I am the poet and owner of a small business called The Poetry Store, which is: 1. a typewriter. a poet. a vision: poetry for sale on demand. 2. objective + obstruction = art. Available for music and literary events, art openings, weddings, parties, and get togethers of all kinds.
When you visit The Poetry Store, you tell me what you want your poem to be about, who you want it to be for, pick your paper, and in 3 minutes or less, I’ll have it for you, typed on my red royal typewriter! Spontaneous as combustion and as original as bergamot on your ice cream.
For The Poetry Store, I also make and sell one-of-a-kind and custom poetry art pieces. The images I use come from my own drawings, photos, or paintings, collaborations with other artists, and recycled and up-cycled images from old art calendars, wall papers, and even a woman’s obituary book I found on the street.
What inspired me? Besides an inability to do anything for 8 hours straight, I got into the craft business because it just felt like what I needed to do–I am a creative person, with lots of ideas, who loves working with my hands; I thrive off of meeting new people and hearing their stories; I desire a good challenge (which actually happens with every poem i write! because it teaches me something; and I have a need for work that’s always changing and evolving, so, here I am, making a living as a poet! I don’t have a day job, but I do teach a poetry class to the elderly for The Institute on Aging. Yes, what I do for “work” is pretty amazing.
What do you like best, coming up with ideas or executing them? Definitely coming up with them! If I could get paid just to have ideas, I’d be rich! However, there’s so much satisfaction when the idea is done being executed. So, maybe it’s 50/50 coming up with idea/executing it.

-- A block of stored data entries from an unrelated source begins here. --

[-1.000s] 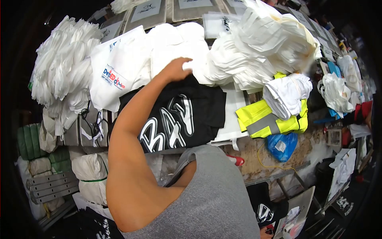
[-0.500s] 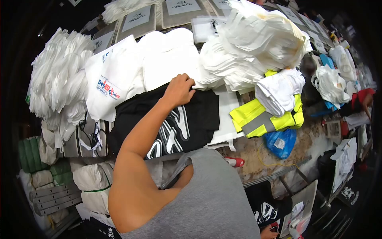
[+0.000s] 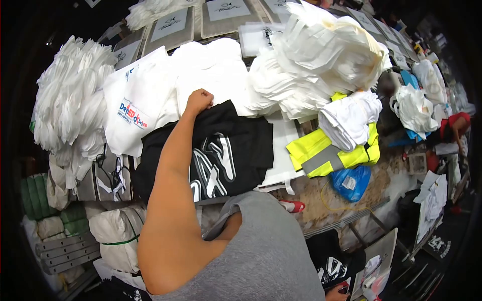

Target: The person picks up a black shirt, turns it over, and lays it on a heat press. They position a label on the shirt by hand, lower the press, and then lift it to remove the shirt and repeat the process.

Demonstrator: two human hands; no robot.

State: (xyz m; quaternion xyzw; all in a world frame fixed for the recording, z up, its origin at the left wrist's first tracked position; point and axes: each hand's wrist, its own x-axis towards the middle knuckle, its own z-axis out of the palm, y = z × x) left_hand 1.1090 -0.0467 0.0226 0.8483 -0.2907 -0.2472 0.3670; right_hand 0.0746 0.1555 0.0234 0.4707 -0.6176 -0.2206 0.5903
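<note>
My left hand (image 3: 200, 101) is closed, its fingers curled at the top edge of a folded black shirt (image 3: 256, 145) with a white and grey print. Whatever it may pinch is hidden. White fabric (image 3: 216, 70) lies just beyond the knuckles. My left forearm crosses the black shirt and covers part of its print. Low at the right edge of my grey top, my right hand (image 3: 337, 292) is partly visible, closed around a small dark and red item too small to name.
Piles of white fabric (image 3: 321, 60) stand at the back and left (image 3: 75, 95). Right of the shirt lie a yellow vest (image 3: 314, 148), a white bundle (image 3: 349, 120) and a blue bag (image 3: 351, 183). A co-worker's arm (image 3: 459, 133) shows far right.
My left hand has moved left along the shirt's top edge, and its fingers are more curled. The shirt's top corner now sticks up to the right of the hand, and more print shows.
</note>
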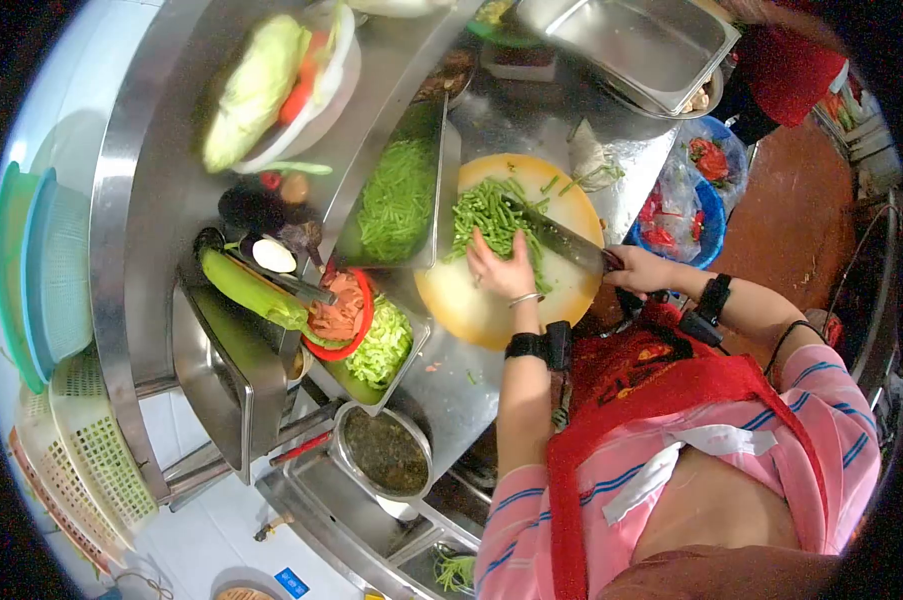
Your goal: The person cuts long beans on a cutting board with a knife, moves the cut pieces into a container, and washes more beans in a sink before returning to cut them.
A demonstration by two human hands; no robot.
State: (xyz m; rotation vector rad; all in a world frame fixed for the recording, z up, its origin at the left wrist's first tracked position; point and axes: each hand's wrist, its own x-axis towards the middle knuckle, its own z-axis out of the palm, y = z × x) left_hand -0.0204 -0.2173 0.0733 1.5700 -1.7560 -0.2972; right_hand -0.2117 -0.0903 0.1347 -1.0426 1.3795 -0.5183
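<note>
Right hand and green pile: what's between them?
In the head view, the knife blade reaches across the round board from right hand to green pile.

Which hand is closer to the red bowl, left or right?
The left. The left hand is on the green pieces, between the red bowl and the other hand. The right hand is farther away, holding the knife.
</note>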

What’s the best thing about what you do? Best thing: I am living my dream–making a living as a writer, being challenged personally, emotionally, financially (oh, growth!), meeting so many people who teach me about compassion, joy, vulnerability, strength, wisdom, fun, and having faith in our fellow human beings. I couldn’t do what I do without all the people who want to buy poems and trust me to write them. It’s all pretty magical. And I am constantly humbled and grateful.
The worst thing? Worst thing: The financial roller coaster, which mostly plunges down an occasionally takes great climbs; if only it would coast there for a while, or just go up forever!
What are your creative influences? Birds, typewriters, old things most people find useless, the moon (especially in daylight), death, Dean Young’s poetry, my students (who average about 85 years old), risk, bunnies, squirrels, jellyfish, string, a desire to understand, a desire to dream, a willingness to fail, a willingness to succeed.
What’s the best advice you have been given about your business or craft practices? Don’t worry about what you think other people want; make what you love, what you think is beautiful, and other people will think so too.
How do you stay inspired? Reading (see esp. the same stuff over and over), constantly meeting new people, riding my bike around San Francisco, hobnobbing with artist friends, going to the ocean and, this is embarrassing but, the real answer is: sometimes, watching stupid TV. It’s the only way I can decompress, really take my mind off of the 100 things I have to do. And when my mind is off of things, it opens me up to ideas that have been waiting to come out.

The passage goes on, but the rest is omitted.